From the very first line down to the line containing "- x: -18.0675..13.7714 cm", write out the material exactly as it appears, and no more.

+ + + + +

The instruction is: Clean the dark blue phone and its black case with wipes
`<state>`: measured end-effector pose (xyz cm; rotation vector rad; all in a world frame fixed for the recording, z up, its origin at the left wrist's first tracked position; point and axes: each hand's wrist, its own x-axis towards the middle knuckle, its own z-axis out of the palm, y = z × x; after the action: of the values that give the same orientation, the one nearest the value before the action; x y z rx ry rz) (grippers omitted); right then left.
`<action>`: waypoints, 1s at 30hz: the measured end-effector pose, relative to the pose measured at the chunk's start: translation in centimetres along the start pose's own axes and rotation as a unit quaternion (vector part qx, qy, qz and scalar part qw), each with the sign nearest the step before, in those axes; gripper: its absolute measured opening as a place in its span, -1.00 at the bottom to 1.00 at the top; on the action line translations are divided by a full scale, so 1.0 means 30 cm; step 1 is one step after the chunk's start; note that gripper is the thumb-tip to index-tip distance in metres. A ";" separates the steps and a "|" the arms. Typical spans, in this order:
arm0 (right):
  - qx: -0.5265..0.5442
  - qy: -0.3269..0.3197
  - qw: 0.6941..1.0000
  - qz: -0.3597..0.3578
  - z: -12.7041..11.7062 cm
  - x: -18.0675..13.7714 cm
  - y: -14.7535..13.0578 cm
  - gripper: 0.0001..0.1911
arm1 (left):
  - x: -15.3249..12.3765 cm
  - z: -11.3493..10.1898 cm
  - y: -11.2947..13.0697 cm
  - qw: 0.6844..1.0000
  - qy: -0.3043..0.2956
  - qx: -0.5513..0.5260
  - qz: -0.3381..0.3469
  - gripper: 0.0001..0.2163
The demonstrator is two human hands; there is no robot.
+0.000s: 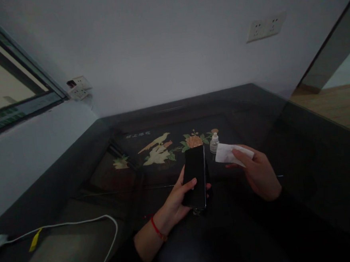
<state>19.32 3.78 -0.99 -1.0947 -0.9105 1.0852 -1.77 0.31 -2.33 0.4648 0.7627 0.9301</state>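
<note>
My left hand (pixel 176 198), with a red cord at its wrist, is wrapped round a black smartphone (pixel 195 169). The phone's dark screen faces me, and the thumb lies across its lower left part. Off to the right, my right hand (pixel 260 171) pinches a folded white tissue (pixel 229 153) between thumb and fingers, apart from the phone. Just beyond the tissue's left end, a small clear bottle (pixel 214 143) with a white cap stands upright on the table.
The dark glossy table (pixel 230 103) bears a bird-and-flower picture (pixel 158 150). A white cable (pixel 79 222) with a yellow tag (pixel 35 239) curves over its left front. Wall sockets (pixel 266 27) are at the upper right, others (pixel 80 87) at the left near a window (pixel 6 75).
</note>
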 end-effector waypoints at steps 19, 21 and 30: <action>-0.372 -0.253 0.726 -0.521 0.019 -0.095 -0.023 -0.60 | -0.107 0.071 -0.044 0.982 -0.172 -0.015 -0.081 -0.23; -0.381 -0.294 0.687 -0.544 0.024 -0.100 -0.025 -0.64 | -0.104 0.071 -0.043 0.986 -0.147 -0.026 -0.073 -0.22; -0.389 -0.220 0.708 -0.547 -0.003 -0.066 -0.024 -0.60 | -0.099 0.078 -0.040 0.988 -0.138 -0.040 -0.054 -0.39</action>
<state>19.09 1.77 -0.41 -0.6485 -2.1566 -0.1416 -0.46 -2.92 -0.46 0.4667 0.4916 0.7727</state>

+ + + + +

- ANSWER AREA:
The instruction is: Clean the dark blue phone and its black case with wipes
`<state>`: measured end-effector pose (xyz cm; rotation vector rad; all in a world frame fixed for the recording, z up, its origin at the left wrist's first tracked position; point and axes: each hand's wrist, its own x-axis towards the middle knuckle, its own z-axis out of the palm, y = z × x; after the action: of the values that give the same orientation, the one nearest the value before the action; x y z rx ry rz) (grippers omitted); right then left.
`<action>`: waypoints, 1s at 30hz: the measured end-effector pose, relative to the pose measured at the chunk's start: translation in centimetres along the start pose's own axes and rotation as a unit quaternion (vector part qx, qy, qz and scalar part qw), each with the sign nearest the step before, in those axes; gripper: its absolute measured opening as a place in its span, -1.00 at the bottom to 1.00 at the top; on the action line translations are divided by a full scale, so 1.0 means 30 cm; step 1 is one step after the chunk's start; note that gripper is the thumb-tip to index-tip distance in metres. A ";" separates the steps and a "|" the arms. Typical spans, in this order:
arm0 (right):
  - qx: -0.5265..0.5442
  - qy: -0.3269..0.3197
  - qw: 0.6941..1.0000
  - qz: -0.3597..0.3578
  - z: -12.7041..11.7062 cm
  - x: -18.0675..13.7714 cm

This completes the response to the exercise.